Abstract
Autism spectrum disorders (ASDs) are a heterogeneous group of neurodevelopmental disorders characterized by impairments in social interactions and stereotyped behaviors. Valproic acid (VPA) is frequently used to treat epilepsy and bipolar disorders. When taken during pregnancy, VPA increases the risk of the unborn child to develop an ASD. In rodents, in utero VPA exposure can precipitate behavioral phenotypes related to ASD in the offspring. Therefore, such rodent models may allow for identification of synaptic pathophysiology underlying ASD risk. Here, we systematically probed alterations in synaptic proteins that might contribute to autism-related behavior in the offspring of in utero VPA-exposed mice. Moreover, we tested whether direct VPA exposure of cultured neocortical neurons may recapitulate the molecular alterations seen in vivo. VPA-exposed neurons in culture exhibit a significant increase in the number of glutamatergic synapses accompanied by a significant decrease in the number of GABAergic synapses. This shift in excitatory/inhibitory balance results in substantially increased spontaneous activity in neuronal networks arising from VPA-exposed neurons. Pharmacological experiments demonstrate that the alterations in GABAergic and glutamatergic synaptic proteins and structures are largely caused by inhibition of histone deacetylases. Therefore, our study highlights an epigenetic mechanism underlying the synaptic pathophysiology in this ASD model.
Highlights
The impact of in utero Valproic acid (VPA) exposure has been explored in rodent models
Considering that drug injection and action in each pregnant female represent the biggest experimental variables in such a study we examined cohorts of mice obtained from significant numbers of treated and control dams (n = 13 VPA dams and 15 vehicle dams, >30 offspring per condition analyzed)
VPA treatment of cultured neurons during the early developing phase (DIV0-6) resulted in a more severe reduction of GAD65 expression (41.5%+/−3 .8 reduction) as compared to treatment at a later stage (DIV9–15) (22.0%+/−1.7 reduction) (Fig. 3f). These findings indicate that the dysregulation of synaptic proteins observed after in utero VPA-exposure can be replicated by direct VPA treatment of cultured neurons
Summary
The impact of in utero VPA exposure has been explored in rodent models. Administration of VPA to pregnant rats or mice during the third trimester results in molecular, synaptic and behavioral alterations in the offspring.

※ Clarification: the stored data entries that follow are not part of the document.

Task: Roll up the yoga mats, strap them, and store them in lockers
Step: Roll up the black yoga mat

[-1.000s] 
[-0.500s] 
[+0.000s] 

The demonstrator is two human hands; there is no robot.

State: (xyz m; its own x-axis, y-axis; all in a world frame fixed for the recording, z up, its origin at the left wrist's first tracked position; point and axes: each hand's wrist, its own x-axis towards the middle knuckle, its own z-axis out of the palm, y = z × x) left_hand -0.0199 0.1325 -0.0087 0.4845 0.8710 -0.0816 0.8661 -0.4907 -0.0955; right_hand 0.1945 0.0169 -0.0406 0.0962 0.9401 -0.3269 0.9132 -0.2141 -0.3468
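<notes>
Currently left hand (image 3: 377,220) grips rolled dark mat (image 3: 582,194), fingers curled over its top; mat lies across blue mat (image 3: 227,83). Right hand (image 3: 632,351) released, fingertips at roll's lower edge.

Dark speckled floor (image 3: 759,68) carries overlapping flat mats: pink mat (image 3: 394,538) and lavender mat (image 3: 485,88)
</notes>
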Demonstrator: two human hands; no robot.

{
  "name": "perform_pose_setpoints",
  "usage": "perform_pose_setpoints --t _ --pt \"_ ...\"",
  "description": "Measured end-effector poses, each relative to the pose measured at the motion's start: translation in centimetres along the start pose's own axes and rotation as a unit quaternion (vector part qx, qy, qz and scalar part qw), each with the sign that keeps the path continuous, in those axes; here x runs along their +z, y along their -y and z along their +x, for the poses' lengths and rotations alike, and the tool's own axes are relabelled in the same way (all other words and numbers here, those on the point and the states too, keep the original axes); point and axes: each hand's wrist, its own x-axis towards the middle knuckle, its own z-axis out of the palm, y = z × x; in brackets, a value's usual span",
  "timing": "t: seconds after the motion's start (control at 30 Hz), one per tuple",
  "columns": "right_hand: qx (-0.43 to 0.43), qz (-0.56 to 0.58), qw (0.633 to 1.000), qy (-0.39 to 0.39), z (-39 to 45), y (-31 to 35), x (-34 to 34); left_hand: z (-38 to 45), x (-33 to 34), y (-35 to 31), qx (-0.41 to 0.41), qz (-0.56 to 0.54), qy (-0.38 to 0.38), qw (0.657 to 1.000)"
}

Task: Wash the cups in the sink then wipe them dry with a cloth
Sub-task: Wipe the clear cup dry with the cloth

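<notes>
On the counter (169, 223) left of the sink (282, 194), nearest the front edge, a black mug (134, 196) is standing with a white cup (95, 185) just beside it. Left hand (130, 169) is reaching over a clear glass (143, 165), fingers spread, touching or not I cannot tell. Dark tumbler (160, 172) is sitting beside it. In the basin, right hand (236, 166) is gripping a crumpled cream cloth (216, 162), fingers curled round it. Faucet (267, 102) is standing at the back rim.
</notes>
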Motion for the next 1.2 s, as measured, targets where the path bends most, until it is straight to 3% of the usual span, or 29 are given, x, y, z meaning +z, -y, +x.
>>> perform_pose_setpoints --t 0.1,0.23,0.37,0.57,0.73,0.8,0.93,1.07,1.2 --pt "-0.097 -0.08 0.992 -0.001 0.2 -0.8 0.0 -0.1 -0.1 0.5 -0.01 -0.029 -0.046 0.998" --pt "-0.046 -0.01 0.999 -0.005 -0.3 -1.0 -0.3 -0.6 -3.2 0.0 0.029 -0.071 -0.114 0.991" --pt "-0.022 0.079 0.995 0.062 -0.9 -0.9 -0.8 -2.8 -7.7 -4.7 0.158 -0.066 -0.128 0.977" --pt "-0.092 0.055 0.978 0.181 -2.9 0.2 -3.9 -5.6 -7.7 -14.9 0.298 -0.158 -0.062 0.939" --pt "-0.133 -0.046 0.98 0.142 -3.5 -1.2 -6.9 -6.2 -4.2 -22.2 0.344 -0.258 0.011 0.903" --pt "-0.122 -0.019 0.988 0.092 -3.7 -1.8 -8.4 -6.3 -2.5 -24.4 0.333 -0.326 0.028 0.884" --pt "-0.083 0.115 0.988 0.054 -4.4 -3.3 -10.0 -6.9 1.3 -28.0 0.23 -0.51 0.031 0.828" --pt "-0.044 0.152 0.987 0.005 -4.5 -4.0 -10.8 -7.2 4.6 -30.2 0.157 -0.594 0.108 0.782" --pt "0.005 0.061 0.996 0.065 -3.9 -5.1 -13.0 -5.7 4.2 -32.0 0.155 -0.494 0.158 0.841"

Electrophysiological studies suggest that prenatal VPA exposure in rats leads to enhanced long-term potentiation and local hyper-connectivity through increased synaptic N-methyl-D-aspartic acid (NMDA) receptor density in neocortical areas[11,12,13], increased frequency of mEPSCs in the amygdala[14], and impaired cortical inhibitory synaptic transmission[15]. The mechanisms underlying these alterations are still far from being understood.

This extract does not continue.